The mother and daughter developed hat is currently known as the MBTI. The test was developed based on Carl Jung’s book of psychological types. The Carl’s book examined how people are born with innate preference that such as psychological preferences that do not change over time. Overall, the MBTI test is based on assessing the self-awareness by highlighting on the traits and preferences of an individual. The MBTI can be categorised into for dichotomies that include introversion and extraversion; perception, decision making. The introversion and extraversion test examine how a person “source for energy” these are individuals who are expressive, engaging, and collaborative with other people. Perception examine how people view the world through sensing or examining in detail on how “things work or function.” Thinking is the third dichotomy of the MBTI it examine how people use creative thinking to solve solution it is a critical element in the hiring process of individuals required for technical positions in an organization.
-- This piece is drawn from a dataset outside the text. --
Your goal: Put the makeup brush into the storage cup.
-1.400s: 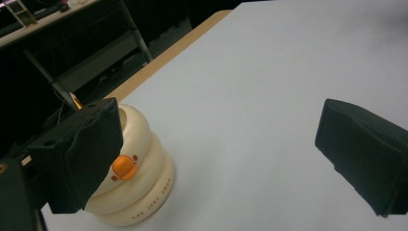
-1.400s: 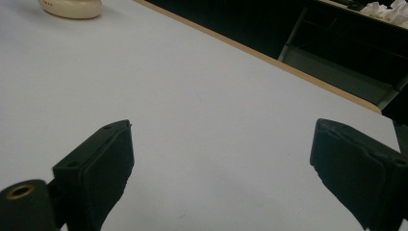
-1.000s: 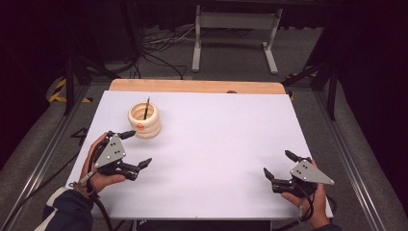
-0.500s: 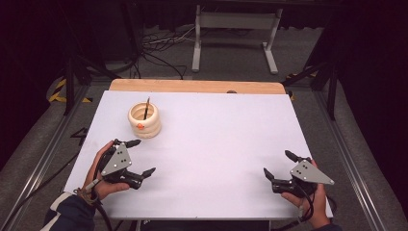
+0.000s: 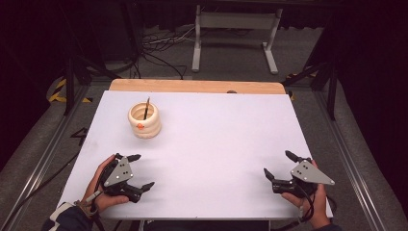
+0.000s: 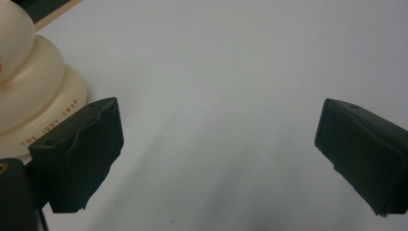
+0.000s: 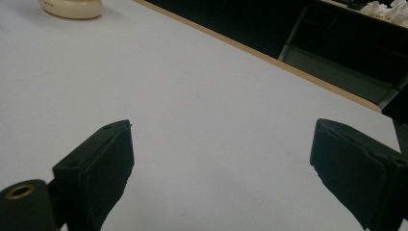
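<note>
Resting near the cream holder (image 5: 144, 120), the left gripper (image 5: 138, 172) gapes, nothing between its jaws; the right gripper (image 5: 279, 166), well apart from it, gapes too.

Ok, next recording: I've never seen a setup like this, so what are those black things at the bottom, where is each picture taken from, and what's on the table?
There is no robot here. A person holds a hand-operated two-jaw gripper in each hand. The high view looks down from above the person's side of the white table; the left gripper is at lower left, the right gripper at lower right. The other two pictures come from small cameras riding on the grippers, each looking out between its own two black jaws.

On the table stands one thing: a cream ribbed pot with a dark thin stick standing in it. The left gripper view catches its side close by at the left; the right gripper view shows its base far off.

Both grippers have their jaws wide apart and hold nothing.
</note>
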The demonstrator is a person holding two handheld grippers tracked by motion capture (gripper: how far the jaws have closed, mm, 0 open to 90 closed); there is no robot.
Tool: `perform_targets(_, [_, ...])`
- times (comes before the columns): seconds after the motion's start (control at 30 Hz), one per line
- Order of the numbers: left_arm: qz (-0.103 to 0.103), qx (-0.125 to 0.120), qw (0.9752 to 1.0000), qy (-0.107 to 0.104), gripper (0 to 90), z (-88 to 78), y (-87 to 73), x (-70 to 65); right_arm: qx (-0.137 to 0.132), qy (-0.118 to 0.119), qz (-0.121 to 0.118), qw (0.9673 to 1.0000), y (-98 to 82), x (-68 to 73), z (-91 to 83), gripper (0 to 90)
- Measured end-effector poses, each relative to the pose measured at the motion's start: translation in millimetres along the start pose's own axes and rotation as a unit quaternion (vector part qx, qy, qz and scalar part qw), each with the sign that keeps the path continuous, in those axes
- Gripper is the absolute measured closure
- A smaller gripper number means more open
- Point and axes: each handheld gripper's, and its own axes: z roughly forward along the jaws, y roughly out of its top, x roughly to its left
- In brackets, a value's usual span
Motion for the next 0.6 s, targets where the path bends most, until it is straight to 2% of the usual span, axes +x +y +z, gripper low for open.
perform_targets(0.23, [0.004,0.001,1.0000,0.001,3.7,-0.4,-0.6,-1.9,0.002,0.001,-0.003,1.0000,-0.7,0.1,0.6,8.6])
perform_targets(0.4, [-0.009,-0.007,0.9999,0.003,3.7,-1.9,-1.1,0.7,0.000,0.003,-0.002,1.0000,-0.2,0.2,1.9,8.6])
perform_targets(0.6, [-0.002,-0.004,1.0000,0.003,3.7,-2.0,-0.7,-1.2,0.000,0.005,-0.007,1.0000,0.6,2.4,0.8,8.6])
Collaborating with others requires both emotional and logical intelligence. A effective work relationship starts with an understanding of the significance of emotions and their link to styles of leadership and personality types. As a project leader, recognizing character traits enables you to assess employees’ strengths and weaknesses in a variety of settings. Knowing other person’s character traits also helps in organizing teammates’ talents and answering the client’s requirements. The “Myers-Briggs Type Indicator (MBTI) is a personality assessment instrument used to ascertain a worker’s preferences. Managers may utilize the MBTI to create relationships with employees. The examination is focused on how individuals judge or view things. The two are the primary causes of conflict (judgment and perception).

 Individuals see and infer differently in response to the similar environmental information. Accounting for and comprehending these distinctions is critical to project leadership success. The MBTI’s objective is to help employees respect and understand one another in order to minimize personality clashes. Certain project managers use the MBTI as a team-building technique. Members discuss how they digest information, their preferred method of communication, and their preferred method of decision-making. This enables participants and the project manager to identify points of contention, value variety, and devise communication tactics.

Project managers must have a thorough understanding of the project’s technical needs in order to make educated judgments. The scope of the project should be covered by their expertise. When working on a low-tech project, you may get by with informal experience and training; but, when working on a high-tech project, your credentials should be more exact and include education in a technical setting as well as a degree in engineering. In order to run a high-tech business, managers must combine thoughts from several domains to make technological decisions. In low-tech functions, there are persons who have difficulty integrating ideas from several fields.

The management of a high performance department require the person in charge to have specialised or additional training beside management skills. For instance, person management an information communication technology department are required to have IT background as the saisi of managing such a department. This is different from managing a low-technology function (e.g., a hotel). This is because the low technology department of businesses can be managed by managers who have or have no sufficient training. More so, low technology functions can be acquired through on-job training, which is difficult to replicate in a high management function.

Moreover, managers who are charged with managing high functioning department such as in engineering design are required to have intuitive capabilities such as solving complex issues in real-time. A high functioning department can be stressful compared to a low functioning occupation because of the nature of problems or challenges present. This means that the type of managers who work in midsize or small departments may not have the necessary knowledge, competency, or skills in providing practical solutions needed to solve business problems related to high functioning departments.